徴兵制度は若い恋人たちにとって、愛の試練でもある。カップルが抱える破局の最大の原因は「2年間の離別」である。厳しい軍規に縛られた生活は、恋人たちのすれ違いを誘発するのである。入隊前には普通に交わしていたドラマの話や日常生活の話題が通じなくなり、共通の場がなくなっていくのだ。こうしたすれ違いは、恋人たちの心の距離を遠のかせてしまう。
兵役を契機に結婚を考えすぎる
もちろん、兵役に行っても恋人を心の支えにする男性もいる。彼らは電話使用の許可が下りれば積極的に電話をかけるし、こまめに手紙も送る。入隊経験者の中には、「兵役時代が生涯で一番手紙を書いた」という人もいるほどだ。
しかし、誰もが恋人のことを心から思って過ごせるわけではない。連日の過酷な訓練や軍規の前に恋人に気を回す余裕がなくのなるのも確かだ。次第に連絡の頻度が少なくなって、やがて破局を迎えるパターンもよくある。
兵役に赴く男性に求められるのは、いかに大変でも自分を待ってくれる恋人に対する細かい気配りだ。
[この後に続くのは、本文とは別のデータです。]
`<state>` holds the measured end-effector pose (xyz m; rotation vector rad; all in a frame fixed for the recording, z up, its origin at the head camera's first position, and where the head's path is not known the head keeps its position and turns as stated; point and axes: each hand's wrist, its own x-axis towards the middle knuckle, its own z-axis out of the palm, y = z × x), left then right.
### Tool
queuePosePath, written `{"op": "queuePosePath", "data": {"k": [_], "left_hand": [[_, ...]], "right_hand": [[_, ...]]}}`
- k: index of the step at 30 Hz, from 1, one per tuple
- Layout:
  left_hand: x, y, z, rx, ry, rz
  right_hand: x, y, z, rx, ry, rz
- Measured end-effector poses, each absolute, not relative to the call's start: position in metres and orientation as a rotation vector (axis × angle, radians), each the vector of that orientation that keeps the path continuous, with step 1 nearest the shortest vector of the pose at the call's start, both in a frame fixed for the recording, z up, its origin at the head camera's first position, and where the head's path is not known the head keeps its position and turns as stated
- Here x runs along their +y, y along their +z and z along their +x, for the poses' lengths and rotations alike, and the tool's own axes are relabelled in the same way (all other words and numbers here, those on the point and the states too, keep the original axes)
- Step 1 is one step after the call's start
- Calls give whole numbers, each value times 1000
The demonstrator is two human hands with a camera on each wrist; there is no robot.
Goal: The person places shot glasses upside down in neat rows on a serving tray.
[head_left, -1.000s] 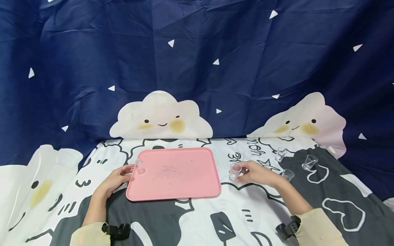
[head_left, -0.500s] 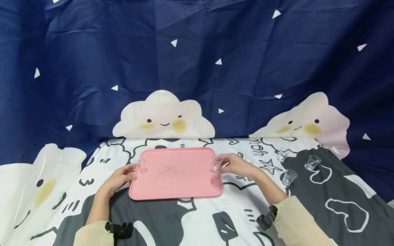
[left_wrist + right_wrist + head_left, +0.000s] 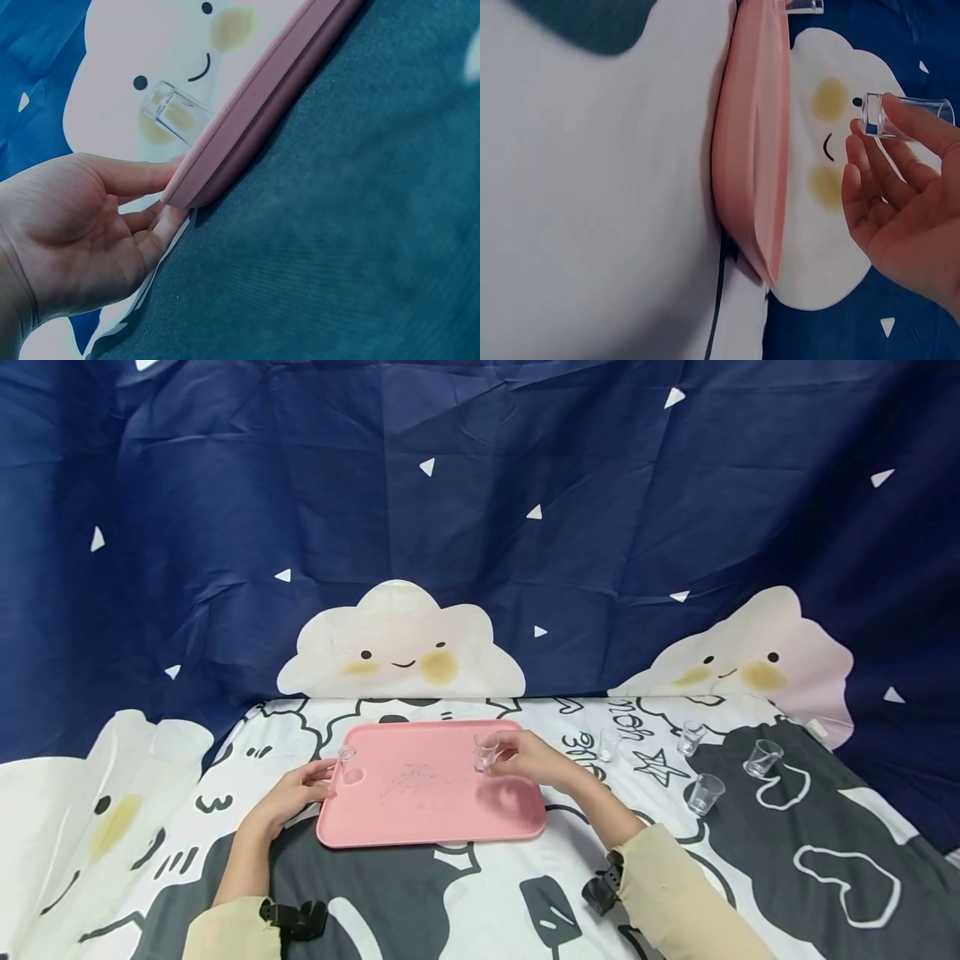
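A pink rectangular tray lies on the patterned cloth. My left hand holds its left rim; in the left wrist view the thumb is on the rim and the other fingers curl under it. Close by, a clear shot glass stands on the tray. My right hand pinches another clear shot glass over the tray's right half. The right wrist view has this glass raised above the tray rim, between thumb and fingers.
To the right of the tray, several more clear shot glasses stand on the cloth: one glass nearest the tray, one further back, one at the far right and one nearer. A dark blue curtain hangs behind.
My right hand has carried its shot glass leftward from beside the tray to over its right half. The left hand stays at the tray's left rim.
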<state>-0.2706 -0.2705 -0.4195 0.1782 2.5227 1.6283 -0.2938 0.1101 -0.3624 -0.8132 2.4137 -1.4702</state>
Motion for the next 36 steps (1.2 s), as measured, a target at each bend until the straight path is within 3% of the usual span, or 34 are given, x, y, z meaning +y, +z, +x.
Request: {"op": "queuePosePath", "data": {"k": [11, 36], "left_hand": [[-270, -420, -271, 2519, 1637, 175], [-269, -419, -270, 2524, 1657, 182]], "right_hand": [[78, -368, -303, 2426, -1519, -890], [15, -367, -313, 2471, -1456, -767]]}}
これができなければ100年の恋も冷めてしまう。
逆のパターンもある。
およそ2年の間、恋人を待たせて束縛することに負い目を感じる男性も多いのだ。
特に、兵役を終えた男性の大多数は、長い時間を待ってくれた女性に対して“結婚”を意識する。
しかし、若くして兵役に行った男性の中にはまだ学生という場合や、職に就いていない場合も多い。
その結果、自分を待ってくれた女性を失望させてはいけないという責任感に押しつぶされて、そのまま破局することも珍しくない。満足な生活基盤もないままに結ばれても、苦労しか残らないからだ。